Adams, after a long struggle for form during which he damaged tendons in an elbow by practising for hours in the nets, came back to form with his first century for 15 months against Surrey at Hove. He scored two hundreds in the home match against Lancashire, when victory was achieved with 12 minutes left. Mushtaq took 11 wickets but Billy Taylor's four top-order wickets were no less crucial. Watching on Ceefax and Cricinfo, I could barely concentrate on the simultaneous Test match.
Another Test had started when Sussex played for the first time like champions elect at Colchester. Goodwin and Montgomerie put on 161 before lunch on the first day, much as Gooch and Hardie, or Gooch and Stephenson, might once have done against Sussex. Goodwin made a double century and Prior an 86-ball hundred. Essex buckled and Sussex went top of the table for the first time.
They faltered after the refurbished scoreboard at Hove had been officially opened in memory of Umer Rashid on the first morning of the match against Middlesex; but Mark Davis marshalled an extraordinary recovery from 105 for 6 to 537 with a career-best 168. Prior made another rapid hundred and by the end of the game Mushtaq's haul had reached 99, taking his personal bonus past £10,000.

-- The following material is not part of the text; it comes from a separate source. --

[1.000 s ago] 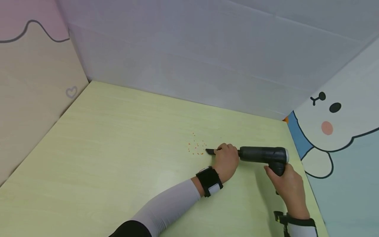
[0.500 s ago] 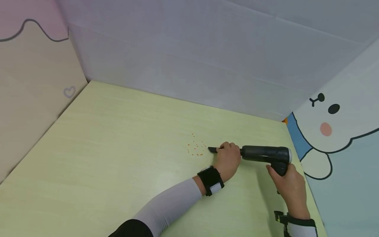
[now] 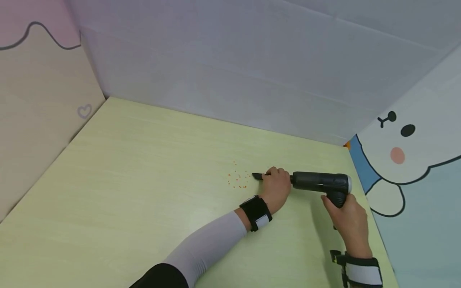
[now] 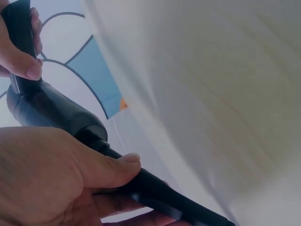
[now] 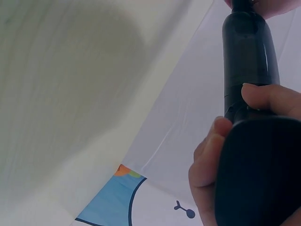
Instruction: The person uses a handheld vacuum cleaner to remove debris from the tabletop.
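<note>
A black handheld vacuum cleaner point(image 3: 318, 182) with a slim nozzle point(image 4: 164, 193) is held level over the table, its tip pointing left. My right hand point(image 3: 349, 222) grips the pistol handle point(image 5: 256, 174) at the right. Fingers and thumb of my left hand point(image 3: 276, 190) are wrapped around the nozzle close behind its slanted tip point(image 3: 257, 176). Small orange crumbs point(image 3: 239, 177) lie scattered on the table just left of that tip. In the left wrist view the thumb point(image 4: 129, 160) lies along the nozzle.
The pale wooden table point(image 3: 144, 168) stretches to the left of the crumbs. A grey-white panel point(image 3: 223, 68) rises along its back edge. Side panels stand at the left, beige point(image 3: 43, 112), and at the right, with a printed cartoon face point(image 3: 407, 148).
Both hands and the vacuum cleaner have shifted slightly away from the person, up in the head view. The nozzle tip also moved a little right, then left. The crumbs look the same.
</note>
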The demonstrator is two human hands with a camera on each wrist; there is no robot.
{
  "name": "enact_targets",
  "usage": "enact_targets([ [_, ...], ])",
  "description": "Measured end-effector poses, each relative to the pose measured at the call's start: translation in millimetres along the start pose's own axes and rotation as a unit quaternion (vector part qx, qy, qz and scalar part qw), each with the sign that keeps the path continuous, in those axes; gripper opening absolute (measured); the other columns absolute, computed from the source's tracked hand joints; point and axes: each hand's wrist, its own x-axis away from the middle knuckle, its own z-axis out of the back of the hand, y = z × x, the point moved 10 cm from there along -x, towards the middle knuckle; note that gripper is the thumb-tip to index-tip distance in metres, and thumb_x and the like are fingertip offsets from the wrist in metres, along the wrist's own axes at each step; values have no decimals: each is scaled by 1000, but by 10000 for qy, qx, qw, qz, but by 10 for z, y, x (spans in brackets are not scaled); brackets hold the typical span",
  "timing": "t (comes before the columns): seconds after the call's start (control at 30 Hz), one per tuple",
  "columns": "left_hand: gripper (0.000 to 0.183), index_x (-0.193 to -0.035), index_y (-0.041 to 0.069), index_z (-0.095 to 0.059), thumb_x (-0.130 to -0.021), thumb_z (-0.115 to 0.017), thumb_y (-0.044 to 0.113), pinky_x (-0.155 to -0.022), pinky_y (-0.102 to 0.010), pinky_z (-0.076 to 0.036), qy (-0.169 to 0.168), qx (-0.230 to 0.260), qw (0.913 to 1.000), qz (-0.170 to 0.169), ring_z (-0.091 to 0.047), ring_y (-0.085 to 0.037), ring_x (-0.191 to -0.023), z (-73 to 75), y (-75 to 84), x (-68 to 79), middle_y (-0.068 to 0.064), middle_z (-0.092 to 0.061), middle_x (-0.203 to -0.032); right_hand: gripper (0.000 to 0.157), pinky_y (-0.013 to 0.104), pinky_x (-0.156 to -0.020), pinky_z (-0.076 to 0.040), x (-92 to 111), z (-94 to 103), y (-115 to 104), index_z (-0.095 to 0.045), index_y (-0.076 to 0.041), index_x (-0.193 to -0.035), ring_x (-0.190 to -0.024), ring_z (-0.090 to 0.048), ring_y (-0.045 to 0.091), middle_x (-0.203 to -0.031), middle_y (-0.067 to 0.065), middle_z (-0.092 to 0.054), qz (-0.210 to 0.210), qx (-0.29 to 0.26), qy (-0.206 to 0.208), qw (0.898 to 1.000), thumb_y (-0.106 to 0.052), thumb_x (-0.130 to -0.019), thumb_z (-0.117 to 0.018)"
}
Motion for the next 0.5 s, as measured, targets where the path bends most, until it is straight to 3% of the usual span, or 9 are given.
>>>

From the moment he took the 100th wicket against Leicestershire in the final game it was clear the dream would come true. Born again, as a bowler and a man, Mushtaq, whirling and twirling with dauntless zeal and scoring timely runs himself, had played all season in the true tradition of Ranji, Duleep and Imran Khan. Around him there had always been support.
Now the challenge is to prove it was not a fluke. There are other trophies to win, new members to include, new schoolboys to inspire, other players capable of convincing England selectors they are worthy of a chance. County form is notoriously volatile but, given equal cohesion and attention to detail, this might have been only a start.
Christopher Martin-Jenkins is cricket correspondent of the Times.